EXERCISE >> Using the data below, please return every line exactly as given.

COLLECTED MATERIAL >>
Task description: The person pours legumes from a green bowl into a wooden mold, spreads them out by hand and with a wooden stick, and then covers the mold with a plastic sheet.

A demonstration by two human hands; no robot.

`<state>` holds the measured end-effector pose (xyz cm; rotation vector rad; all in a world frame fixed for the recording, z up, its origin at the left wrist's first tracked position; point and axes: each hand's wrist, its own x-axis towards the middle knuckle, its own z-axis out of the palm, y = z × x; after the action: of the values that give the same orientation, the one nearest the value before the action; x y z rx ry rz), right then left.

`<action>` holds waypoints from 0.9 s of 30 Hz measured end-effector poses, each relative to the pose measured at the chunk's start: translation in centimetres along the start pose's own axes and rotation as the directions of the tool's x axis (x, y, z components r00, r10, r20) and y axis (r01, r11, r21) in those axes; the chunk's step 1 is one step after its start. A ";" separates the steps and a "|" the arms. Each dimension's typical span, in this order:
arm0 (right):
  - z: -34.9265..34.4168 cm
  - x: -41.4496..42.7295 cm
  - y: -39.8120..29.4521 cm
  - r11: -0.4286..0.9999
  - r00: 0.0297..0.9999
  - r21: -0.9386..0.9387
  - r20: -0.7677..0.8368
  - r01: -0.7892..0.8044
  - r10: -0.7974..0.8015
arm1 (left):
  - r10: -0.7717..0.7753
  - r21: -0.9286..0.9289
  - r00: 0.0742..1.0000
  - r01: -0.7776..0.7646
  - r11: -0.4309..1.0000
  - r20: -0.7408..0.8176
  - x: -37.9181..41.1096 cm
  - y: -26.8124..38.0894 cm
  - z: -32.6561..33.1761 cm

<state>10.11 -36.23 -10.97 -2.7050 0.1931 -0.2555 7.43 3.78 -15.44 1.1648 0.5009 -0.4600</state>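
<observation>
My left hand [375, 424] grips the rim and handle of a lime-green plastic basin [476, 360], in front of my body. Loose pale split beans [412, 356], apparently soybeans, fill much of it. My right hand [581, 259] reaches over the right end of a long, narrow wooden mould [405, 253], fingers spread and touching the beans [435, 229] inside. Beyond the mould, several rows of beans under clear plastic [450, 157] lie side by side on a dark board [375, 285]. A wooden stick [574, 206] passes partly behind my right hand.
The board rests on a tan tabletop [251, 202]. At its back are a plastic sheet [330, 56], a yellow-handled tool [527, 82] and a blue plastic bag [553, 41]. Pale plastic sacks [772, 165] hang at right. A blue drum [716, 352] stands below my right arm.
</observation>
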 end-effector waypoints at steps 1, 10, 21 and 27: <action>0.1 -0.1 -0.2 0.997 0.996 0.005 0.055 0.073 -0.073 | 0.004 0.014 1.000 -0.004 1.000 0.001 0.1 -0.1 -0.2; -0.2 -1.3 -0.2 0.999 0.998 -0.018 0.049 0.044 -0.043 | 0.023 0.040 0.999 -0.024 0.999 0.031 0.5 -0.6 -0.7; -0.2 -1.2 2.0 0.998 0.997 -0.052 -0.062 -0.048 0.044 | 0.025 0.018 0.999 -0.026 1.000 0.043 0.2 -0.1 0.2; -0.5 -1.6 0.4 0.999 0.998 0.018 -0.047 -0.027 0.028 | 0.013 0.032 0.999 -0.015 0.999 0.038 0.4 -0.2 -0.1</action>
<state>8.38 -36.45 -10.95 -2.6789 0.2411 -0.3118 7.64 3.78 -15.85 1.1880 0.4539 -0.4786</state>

EXPECTED ANSWER >>
Task description: The person pours legumes from a green bowl into a wooden mold, spreads them out by hand and with a wooden stick, and then covers the mold with a plastic sheet.

A demonstration by two human hands; no robot.

`<state>` holds the measured end-effector pose (xyz cm; rotation vector rad; all in a world frame fixed for the recording, z up, its origin at the left wrist's first tracked position; point and axes: each hand's wrist, its own x-axis towards the middle knuckle, its own z-axis out of the palm, y = z × x; after the action: of the values that give the same orientation, the one nearest the value before the action; x y z rx ry rz), right then left.

`<action>` holds waypoints from 0.9 s of 30 Hz measured end-effector poses, each relative to the pose measured at the chunk's start: translation in centimetres along the start pose's own axes and rotation as the directions of the tool's x axis (x, y, z components r00, r10, r20) and y axis (r01, r11, r21) in those axes; the chunk's step 1 is one step after its start. A ";" separates the steps and a "|" the arms. Each dimension's typical span, in this order:
arm0 (right):
  - z: -34.9265..34.4168 cm
  - x: -41.4496..42.7295 cm
  - y: -39.8120..29.4521 cm
  - r11: -0.4286..0.9999
  - r00: 0.0297..0.9999
  - r21: -0.9386..0.9387
  - r20: -0.7677..0.8368
  - r01: -0.7892..0.8044
  - r10: -0.7974..0.8015
arm1 (left):
  - r10: -0.7717..0.7753
  - r21: -0.9286..0.9289
  - r00: 0.0742..1.0000
  - r01: -0.7776..0.7646
  - r11: -0.4309..1.0000
  - r20: -0.7408..0.8176
  - x: -37.9181..41.1096 cm
  - y: -26.8124..38.0894 cm
  - z: -32.6561..33.1761 cm

<state>10.11 -36.23 -10.97 -2.7050 0.1931 -0.2555 7.43 3.78 -15.44 1.1648 0.5009 -0.4600</state>
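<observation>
My left hand [375, 424] grips the rim and handle of a lime-green plastic basin [476, 360], in front of my body. Loose pale split beans [412, 356], apparently soybeans, fill much of it. My right hand [581, 259] reaches over the right end of a long, narrow wooden mould [405, 253], fingers spread and touching the beans [435, 229] inside. Beyond the mould, several rows of beans under clear plastic [450, 157] lie side by side on a dark board [375, 285]. A wooden stick [574, 206] passes partly behind my right hand.
The board rests on a tan tabletop [251, 202]. At its back are a plastic sheet [330, 56], a yellow-handled tool [527, 82] and a blue plastic bag [553, 41]. Pale plastic sacks [772, 165] hang at right. A blue drum [716, 352] stands below my right arm.
</observation>
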 end-effector waypoints at steps 1, 10, 21 and 27: <action>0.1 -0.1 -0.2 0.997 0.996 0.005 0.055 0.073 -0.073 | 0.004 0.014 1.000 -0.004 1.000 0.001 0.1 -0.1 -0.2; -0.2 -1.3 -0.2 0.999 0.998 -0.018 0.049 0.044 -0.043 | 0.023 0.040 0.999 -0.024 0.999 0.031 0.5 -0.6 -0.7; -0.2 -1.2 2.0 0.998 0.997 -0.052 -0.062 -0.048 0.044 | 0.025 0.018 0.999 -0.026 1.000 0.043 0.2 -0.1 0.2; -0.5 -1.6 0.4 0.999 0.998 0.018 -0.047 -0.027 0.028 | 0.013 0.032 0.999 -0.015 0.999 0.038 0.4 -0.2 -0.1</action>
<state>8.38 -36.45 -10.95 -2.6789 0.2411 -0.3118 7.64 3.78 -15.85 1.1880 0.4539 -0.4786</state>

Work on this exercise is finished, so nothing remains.